EXERCISE — Produce an exact copy of the lines below, starting at the first and ending with the line containing "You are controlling".

*** DATASET EXTRACT Section Begins ***

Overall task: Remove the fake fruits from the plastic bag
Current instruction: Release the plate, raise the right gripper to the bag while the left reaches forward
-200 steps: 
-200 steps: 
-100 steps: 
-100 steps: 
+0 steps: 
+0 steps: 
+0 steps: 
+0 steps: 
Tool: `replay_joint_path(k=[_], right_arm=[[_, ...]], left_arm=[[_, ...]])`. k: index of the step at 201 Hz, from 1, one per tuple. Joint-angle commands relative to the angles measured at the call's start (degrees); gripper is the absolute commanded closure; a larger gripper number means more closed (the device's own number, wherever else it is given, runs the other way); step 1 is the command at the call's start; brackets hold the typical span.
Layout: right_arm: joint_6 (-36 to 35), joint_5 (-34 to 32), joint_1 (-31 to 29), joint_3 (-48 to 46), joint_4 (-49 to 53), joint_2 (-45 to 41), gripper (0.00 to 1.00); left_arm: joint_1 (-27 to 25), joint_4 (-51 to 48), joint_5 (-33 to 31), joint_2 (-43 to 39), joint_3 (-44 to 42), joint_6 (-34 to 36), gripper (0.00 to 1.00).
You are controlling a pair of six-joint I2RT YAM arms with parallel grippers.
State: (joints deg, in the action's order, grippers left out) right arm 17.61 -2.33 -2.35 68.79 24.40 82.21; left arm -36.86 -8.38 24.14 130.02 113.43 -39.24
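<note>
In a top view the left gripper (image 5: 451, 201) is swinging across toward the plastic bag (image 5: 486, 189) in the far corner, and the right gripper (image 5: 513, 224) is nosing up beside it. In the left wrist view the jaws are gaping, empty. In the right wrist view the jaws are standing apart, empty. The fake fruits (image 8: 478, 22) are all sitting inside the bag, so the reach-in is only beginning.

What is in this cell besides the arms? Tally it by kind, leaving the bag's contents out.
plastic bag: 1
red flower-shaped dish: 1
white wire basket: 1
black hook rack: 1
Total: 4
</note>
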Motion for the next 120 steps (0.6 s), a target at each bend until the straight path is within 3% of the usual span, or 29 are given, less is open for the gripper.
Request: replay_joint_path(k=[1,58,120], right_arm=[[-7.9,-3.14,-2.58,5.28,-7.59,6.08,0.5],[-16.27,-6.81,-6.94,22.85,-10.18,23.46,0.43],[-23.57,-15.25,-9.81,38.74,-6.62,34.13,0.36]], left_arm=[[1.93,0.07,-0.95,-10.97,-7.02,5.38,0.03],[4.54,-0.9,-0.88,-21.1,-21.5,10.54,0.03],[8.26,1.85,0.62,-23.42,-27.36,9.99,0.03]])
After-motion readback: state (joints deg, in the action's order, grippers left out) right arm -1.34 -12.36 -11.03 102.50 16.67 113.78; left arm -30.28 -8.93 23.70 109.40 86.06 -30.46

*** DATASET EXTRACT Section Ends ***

EXPECTED ANSWER —
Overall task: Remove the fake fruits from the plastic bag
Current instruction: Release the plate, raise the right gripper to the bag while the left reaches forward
-200 steps: 
-200 steps: 
-100 steps: 
-100 steps: 
+0 steps: 
+0 steps: 
+0 steps: 
+0 steps: 
Tool: `replay_joint_path(k=[_], right_arm=[[_, ...]], left_arm=[[_, ...]])`. k: index of the step at 201 Hz, from 1, one per tuple. Joint-angle commands relative to the angles measured at the call's start (degrees); gripper is the absolute commanded closure; a larger gripper number means more closed (the device's own number, wherever else it is given, runs the other way); step 1 is the command at the call's start; brackets hold the typical span.
Layout: right_arm: joint_6 (-36 to 35), joint_5 (-34 to 32), joint_1 (-31 to 29), joint_3 (-48 to 46), joint_4 (-49 to 53), joint_2 (-45 to 41), gripper (0.00 to 1.00); left_arm: joint_1 (-27 to 25), joint_4 (-51 to 48), joint_5 (-33 to 31), joint_2 (-43 to 39), joint_3 (-44 to 42), joint_6 (-34 to 36), gripper (0.00 to 1.00).
You are controlling a pair of six-joint I2RT YAM arms with parallel grippers.

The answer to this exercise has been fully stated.